Give the data again exactly as written, skipping any pictures.

--------------------

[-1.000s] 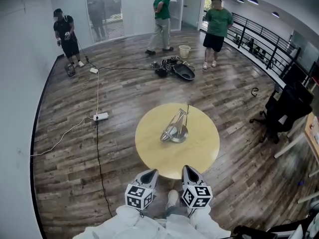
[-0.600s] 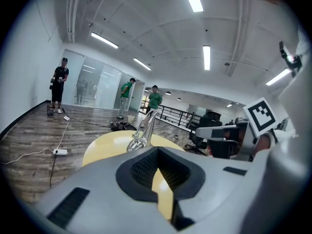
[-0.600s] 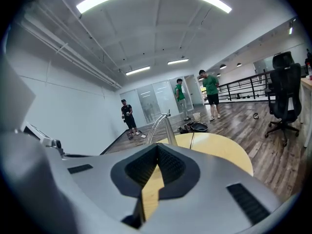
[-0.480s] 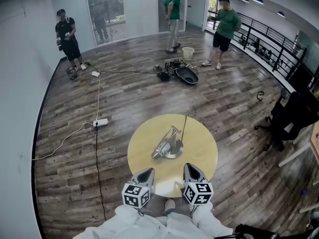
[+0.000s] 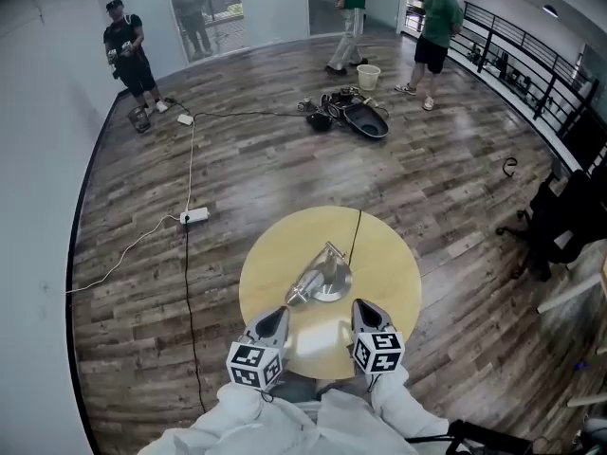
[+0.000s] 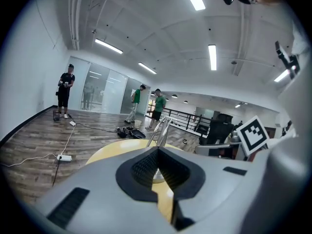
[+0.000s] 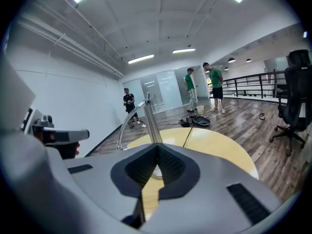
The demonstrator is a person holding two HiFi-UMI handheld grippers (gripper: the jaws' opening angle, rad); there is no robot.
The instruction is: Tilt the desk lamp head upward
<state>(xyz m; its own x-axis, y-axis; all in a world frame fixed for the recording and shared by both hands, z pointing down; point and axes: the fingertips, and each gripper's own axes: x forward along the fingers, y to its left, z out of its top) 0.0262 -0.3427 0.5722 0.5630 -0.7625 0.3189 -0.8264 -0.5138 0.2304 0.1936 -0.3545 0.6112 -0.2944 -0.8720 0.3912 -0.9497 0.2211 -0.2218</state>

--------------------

*Result of the exercise*:
[-1.000s] 
[-0.600s] 
[-0.600s] 
[-0.480s] 
[+0.000s] 
[+0.000s] 
[+0.000s] 
The demonstrator is a person holding two HiFi-UMI handheld grippers (gripper: the jaws' opening angle, rad); there is no robot.
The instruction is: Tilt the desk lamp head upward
<state>(xyz m; its own x-axis, y-axis; all in a world frame fixed for the recording and shared by both hands, z pointing down; point and axes: the fingertips, and each gripper's own axes: x forward along the fingers, y to its left, z out of its top) 0.0262 -0.3427 0.5722 0.5630 -0.7625 0.3189 -0.8264 -0.5138 0.2304 0.1936 -0.3545 0.6112 -0.2944 -0.8720 0.3912 -0.9497 0.2211 -0.2218</state>

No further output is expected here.